The two characters are in love, they know they’re in love, and neither of them is insecure about it. Amy has learned that she needs a life-partner who knows her and will protect her, like her old home-values did, and not some rich aristocrat or prince. Laurie has learned that he needs a life-partner who can stir him toward change, not through big explosive arguments and hope of conquered affection like Jo, but with gentle love and sheer inspiration, found in Amy.
So, in the most beautiful analogy for courtship that ends in marriage ever, he proposes to her while they’re rowing on a lake. She’s sitting next to him in the middle of the boat, she’s got one oar, he’s got the other, and she says, “How well we pull together, don’t we?” And he says, “so well that I wish we might always be in the same boat. Will you, Amy?” And she says “yes.”

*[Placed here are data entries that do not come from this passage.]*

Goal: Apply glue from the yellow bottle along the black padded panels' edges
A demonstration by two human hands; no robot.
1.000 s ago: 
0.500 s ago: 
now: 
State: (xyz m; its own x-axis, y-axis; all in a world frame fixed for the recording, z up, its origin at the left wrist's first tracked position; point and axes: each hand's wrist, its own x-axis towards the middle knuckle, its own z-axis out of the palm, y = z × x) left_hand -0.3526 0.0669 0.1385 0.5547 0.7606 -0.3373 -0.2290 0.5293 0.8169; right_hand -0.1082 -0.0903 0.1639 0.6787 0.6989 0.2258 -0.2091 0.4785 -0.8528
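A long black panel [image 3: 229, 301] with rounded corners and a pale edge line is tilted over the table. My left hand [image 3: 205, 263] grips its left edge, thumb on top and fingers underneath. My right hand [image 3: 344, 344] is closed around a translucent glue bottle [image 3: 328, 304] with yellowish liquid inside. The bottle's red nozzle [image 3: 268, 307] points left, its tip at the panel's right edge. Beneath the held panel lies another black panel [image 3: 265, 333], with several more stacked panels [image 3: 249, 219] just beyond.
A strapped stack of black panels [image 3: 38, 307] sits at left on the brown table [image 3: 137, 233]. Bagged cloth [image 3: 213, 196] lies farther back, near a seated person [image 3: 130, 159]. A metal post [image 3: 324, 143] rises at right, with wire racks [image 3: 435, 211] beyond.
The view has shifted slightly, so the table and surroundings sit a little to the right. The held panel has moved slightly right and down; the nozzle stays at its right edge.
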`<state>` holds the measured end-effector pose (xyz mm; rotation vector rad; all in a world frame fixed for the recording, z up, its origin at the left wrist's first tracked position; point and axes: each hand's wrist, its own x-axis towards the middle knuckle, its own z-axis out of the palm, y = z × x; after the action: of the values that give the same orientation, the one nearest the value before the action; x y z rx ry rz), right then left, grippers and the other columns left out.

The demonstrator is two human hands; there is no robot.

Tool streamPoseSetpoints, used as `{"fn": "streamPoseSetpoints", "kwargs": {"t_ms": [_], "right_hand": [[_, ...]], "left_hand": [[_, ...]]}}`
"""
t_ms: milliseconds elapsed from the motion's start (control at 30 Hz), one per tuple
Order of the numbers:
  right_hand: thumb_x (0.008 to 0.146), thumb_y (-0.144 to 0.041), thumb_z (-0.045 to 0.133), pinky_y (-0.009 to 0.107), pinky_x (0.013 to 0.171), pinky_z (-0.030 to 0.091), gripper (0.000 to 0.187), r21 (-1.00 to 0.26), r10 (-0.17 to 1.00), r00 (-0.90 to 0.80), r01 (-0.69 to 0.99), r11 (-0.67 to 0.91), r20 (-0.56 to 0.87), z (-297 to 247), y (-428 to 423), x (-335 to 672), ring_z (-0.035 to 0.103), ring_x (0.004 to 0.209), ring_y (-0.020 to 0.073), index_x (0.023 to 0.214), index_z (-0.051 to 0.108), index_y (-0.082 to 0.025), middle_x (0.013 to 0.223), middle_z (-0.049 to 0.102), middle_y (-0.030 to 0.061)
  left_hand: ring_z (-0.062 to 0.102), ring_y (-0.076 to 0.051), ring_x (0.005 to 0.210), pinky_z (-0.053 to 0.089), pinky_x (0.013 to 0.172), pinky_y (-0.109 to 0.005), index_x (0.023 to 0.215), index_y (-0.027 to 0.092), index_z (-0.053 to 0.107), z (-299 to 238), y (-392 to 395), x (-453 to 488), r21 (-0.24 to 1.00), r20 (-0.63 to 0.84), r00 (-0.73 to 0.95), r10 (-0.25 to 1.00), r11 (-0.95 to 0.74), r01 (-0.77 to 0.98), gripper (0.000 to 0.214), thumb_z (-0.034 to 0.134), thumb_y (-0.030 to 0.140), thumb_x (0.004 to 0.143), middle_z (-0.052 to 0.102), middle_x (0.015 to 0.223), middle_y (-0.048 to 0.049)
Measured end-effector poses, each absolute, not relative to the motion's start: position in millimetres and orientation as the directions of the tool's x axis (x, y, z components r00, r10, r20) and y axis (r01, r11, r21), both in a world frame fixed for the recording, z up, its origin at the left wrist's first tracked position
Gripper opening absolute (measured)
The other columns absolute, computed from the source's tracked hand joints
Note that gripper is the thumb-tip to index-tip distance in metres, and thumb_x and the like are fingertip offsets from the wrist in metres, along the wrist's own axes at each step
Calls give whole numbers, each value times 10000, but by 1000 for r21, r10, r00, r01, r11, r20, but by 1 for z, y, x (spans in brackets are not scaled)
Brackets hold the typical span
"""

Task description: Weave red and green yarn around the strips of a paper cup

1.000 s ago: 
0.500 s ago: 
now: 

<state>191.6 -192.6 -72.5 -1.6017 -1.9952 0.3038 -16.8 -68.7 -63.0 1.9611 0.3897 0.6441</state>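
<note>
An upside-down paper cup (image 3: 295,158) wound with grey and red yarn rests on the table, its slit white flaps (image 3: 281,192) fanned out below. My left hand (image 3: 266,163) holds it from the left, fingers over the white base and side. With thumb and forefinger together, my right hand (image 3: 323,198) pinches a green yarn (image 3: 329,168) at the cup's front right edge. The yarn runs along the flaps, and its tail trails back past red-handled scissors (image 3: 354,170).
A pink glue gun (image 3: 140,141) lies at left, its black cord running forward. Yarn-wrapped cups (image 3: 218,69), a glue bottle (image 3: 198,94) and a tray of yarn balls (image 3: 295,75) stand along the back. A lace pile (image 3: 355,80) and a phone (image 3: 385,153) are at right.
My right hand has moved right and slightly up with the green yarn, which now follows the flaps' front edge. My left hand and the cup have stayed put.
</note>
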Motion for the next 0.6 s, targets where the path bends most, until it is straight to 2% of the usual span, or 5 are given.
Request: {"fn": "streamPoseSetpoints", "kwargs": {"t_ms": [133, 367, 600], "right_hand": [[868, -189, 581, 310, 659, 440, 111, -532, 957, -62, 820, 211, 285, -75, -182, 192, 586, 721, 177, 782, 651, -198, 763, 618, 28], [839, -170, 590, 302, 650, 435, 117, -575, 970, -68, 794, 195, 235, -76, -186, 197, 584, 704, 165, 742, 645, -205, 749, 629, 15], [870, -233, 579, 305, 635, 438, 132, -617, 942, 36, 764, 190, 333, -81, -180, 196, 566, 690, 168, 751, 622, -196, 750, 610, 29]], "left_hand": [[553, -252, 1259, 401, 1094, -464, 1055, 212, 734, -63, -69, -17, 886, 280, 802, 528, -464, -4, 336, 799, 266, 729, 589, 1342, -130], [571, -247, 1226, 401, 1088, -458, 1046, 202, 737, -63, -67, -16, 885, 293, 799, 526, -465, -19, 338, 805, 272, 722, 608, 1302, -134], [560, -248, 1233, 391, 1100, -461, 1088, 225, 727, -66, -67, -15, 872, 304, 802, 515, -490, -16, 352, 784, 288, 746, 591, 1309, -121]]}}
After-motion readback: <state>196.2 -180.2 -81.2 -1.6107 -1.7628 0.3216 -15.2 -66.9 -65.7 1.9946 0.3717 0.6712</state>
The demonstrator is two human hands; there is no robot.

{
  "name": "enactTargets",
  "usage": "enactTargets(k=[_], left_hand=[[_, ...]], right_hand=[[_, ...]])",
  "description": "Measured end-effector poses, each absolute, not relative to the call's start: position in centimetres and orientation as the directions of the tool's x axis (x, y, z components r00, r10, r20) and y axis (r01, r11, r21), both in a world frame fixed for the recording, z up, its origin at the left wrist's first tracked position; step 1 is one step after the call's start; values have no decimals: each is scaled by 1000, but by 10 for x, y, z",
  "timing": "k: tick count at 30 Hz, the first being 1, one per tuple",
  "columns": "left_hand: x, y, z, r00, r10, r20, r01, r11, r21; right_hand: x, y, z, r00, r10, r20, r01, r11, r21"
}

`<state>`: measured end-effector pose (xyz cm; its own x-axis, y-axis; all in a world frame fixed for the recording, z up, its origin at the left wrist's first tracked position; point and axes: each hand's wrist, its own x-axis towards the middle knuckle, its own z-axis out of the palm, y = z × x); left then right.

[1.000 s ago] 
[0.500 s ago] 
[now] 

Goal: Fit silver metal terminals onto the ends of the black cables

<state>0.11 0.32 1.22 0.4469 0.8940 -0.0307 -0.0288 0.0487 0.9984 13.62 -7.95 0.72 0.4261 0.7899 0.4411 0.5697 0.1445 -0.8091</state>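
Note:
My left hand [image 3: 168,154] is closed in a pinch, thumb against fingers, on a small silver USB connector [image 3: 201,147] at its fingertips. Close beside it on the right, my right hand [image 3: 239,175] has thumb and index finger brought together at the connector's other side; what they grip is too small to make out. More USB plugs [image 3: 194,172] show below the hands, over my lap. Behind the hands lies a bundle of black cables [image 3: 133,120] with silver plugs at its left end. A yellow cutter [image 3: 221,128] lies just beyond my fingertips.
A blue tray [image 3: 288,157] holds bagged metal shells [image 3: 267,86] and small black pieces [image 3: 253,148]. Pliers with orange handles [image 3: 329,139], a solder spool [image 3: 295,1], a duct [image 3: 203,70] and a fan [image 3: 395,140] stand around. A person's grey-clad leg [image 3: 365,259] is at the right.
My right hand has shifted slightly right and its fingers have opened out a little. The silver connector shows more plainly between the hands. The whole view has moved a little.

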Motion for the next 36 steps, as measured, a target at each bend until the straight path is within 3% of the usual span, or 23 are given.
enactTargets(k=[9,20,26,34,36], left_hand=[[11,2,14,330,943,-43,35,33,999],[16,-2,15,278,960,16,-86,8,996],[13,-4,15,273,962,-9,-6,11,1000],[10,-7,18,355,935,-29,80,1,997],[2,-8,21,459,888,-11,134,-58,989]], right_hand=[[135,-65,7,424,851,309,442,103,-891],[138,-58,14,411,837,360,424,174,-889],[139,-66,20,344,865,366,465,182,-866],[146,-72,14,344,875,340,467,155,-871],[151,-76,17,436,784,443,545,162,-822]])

That’s it. No argument. No big, passionate, sentimental explosion like he had with Jo. No wrenched and broken heart-strings. He didn’t have to convince her. She didn’t have to resist. Because entirely without force, and entirely without insecurity, they protected each other’s hearts and came to a conclusion that was based on something so much deeper and more eternal than fleeting passion.
Greta Gerwig cut that out and listened to Meryl Streep and put in another stormy lover’s-quarrel speech from Amy about why she couldn’t be with Laurie because she was in Jo’s shadow, and feminism and marrying for advantage, blah blah blah. It’s terrible. It’s mutilation. It ruins everything the original Little Women had.
it doesn’t matter if she got some of the characters right. It doesn’t matter if she got a lot of the quotes right. It doesn’t matter if all of Act 1 of the movie is mostly-book-accurate. If you change load-bearing themes or character motivations, you show that you can’t be objective and faithful to the source material.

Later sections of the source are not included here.